[Dataset content]:
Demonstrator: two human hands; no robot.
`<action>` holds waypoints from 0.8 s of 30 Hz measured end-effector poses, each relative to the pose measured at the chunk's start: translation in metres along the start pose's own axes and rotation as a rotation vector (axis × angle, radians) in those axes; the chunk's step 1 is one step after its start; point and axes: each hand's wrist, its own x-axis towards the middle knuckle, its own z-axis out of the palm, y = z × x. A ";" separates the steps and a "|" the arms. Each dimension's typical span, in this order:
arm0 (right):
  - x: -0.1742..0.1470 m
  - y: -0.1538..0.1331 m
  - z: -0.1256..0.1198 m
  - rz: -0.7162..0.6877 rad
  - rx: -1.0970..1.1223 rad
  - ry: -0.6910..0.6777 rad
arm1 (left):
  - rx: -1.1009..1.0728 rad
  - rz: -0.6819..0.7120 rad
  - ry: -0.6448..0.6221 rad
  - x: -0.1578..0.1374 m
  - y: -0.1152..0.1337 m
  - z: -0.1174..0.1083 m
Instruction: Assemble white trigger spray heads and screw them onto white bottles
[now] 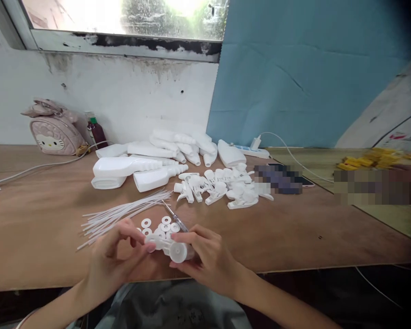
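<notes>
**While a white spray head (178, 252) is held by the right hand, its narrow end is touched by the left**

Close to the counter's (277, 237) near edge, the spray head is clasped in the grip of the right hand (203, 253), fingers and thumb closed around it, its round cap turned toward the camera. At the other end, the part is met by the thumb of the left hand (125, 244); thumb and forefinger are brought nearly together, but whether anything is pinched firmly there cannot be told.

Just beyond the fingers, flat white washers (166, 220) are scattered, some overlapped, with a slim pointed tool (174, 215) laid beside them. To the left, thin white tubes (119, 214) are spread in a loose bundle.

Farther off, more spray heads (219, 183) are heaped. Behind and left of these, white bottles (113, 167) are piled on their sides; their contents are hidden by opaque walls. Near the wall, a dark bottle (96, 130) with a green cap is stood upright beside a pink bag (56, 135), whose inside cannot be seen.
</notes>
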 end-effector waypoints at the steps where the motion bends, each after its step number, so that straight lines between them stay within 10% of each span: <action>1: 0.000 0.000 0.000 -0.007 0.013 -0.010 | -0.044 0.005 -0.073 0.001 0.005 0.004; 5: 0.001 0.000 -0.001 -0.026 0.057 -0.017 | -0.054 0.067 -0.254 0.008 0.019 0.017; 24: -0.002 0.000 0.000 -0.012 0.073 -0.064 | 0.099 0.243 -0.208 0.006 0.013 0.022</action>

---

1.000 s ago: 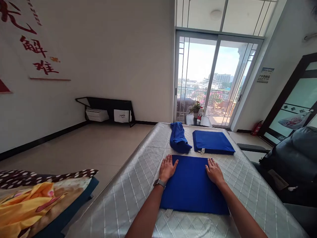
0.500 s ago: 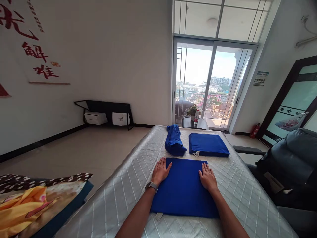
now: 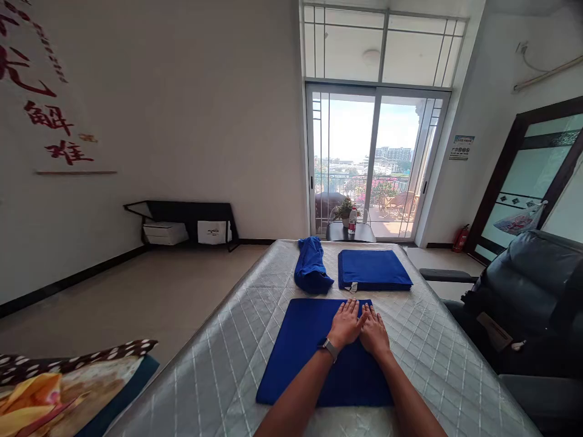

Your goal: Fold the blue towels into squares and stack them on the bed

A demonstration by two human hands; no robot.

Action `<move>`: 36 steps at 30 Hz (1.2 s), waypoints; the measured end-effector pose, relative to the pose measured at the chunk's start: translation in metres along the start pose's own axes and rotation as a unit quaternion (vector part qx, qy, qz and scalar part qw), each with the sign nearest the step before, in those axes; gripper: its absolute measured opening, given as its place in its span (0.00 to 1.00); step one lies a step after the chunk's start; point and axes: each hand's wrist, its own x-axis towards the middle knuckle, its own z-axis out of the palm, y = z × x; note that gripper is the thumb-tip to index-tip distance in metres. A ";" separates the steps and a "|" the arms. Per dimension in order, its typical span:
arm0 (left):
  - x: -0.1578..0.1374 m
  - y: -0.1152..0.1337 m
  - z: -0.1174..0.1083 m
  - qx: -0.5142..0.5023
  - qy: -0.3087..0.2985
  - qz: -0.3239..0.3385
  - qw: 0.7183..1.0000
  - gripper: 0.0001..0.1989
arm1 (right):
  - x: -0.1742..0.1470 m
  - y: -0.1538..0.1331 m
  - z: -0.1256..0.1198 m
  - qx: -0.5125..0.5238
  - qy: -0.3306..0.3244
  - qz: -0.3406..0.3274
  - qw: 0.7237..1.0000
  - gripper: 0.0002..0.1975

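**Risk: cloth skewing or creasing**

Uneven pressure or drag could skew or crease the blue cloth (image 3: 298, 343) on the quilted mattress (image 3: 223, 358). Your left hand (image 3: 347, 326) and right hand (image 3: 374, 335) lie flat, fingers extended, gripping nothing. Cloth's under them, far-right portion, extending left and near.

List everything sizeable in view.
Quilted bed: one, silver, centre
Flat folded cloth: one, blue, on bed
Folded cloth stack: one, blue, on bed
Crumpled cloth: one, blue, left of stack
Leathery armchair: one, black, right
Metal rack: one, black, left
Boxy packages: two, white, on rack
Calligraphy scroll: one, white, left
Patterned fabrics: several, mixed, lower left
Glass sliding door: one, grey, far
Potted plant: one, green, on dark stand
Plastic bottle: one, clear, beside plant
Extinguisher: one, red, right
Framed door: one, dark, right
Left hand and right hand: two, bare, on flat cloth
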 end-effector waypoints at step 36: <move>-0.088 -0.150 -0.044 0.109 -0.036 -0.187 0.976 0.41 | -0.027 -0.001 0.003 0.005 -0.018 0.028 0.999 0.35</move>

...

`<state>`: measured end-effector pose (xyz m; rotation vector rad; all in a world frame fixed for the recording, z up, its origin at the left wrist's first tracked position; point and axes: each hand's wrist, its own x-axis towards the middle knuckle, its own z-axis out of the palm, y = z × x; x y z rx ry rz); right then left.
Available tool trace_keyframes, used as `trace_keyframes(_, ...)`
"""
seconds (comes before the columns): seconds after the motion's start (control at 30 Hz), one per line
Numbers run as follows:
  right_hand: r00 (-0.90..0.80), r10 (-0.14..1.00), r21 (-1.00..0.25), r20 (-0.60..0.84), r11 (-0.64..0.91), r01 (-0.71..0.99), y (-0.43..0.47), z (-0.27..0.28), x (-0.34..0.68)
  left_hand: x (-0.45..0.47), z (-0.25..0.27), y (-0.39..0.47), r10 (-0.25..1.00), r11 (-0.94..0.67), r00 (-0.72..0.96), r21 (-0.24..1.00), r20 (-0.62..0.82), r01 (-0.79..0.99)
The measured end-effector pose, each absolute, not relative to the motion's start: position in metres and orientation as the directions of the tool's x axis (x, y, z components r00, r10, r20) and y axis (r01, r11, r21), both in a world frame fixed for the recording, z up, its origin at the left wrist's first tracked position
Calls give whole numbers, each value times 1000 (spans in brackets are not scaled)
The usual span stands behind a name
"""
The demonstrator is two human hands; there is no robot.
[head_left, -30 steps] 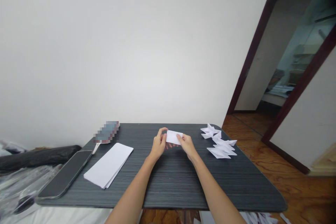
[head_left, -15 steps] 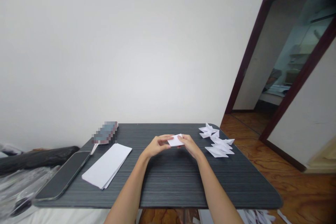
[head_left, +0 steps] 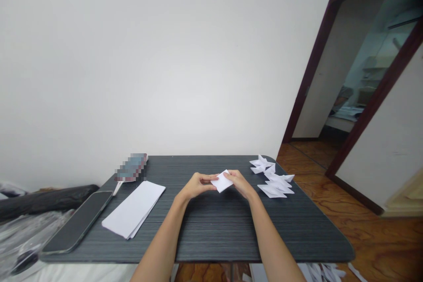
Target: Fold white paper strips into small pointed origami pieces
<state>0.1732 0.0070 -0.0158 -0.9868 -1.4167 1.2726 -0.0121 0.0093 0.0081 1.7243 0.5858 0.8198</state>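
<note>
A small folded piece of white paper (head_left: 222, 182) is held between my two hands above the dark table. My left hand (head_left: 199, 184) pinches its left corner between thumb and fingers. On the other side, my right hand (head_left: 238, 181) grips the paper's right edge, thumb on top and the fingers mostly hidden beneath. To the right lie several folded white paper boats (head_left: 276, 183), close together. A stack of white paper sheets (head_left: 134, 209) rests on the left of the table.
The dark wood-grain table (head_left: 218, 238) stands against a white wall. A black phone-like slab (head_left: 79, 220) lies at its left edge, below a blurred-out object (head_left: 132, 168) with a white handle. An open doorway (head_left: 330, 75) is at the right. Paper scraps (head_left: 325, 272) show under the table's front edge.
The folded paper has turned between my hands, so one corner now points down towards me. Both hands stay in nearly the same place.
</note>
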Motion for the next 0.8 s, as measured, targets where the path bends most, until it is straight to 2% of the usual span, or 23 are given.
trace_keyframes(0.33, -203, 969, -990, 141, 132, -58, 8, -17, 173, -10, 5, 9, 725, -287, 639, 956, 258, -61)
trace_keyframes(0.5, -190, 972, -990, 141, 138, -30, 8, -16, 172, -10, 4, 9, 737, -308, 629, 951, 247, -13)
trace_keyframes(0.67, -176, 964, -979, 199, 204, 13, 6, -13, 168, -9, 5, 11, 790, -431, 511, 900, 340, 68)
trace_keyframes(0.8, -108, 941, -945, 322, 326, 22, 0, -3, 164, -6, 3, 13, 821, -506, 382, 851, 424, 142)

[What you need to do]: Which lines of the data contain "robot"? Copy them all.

[Written solution]:
Demonstrator: two human hands; no robot.
A demonstration by two human hands; no robot.
The demonstrator is two human hands; there is no robot.

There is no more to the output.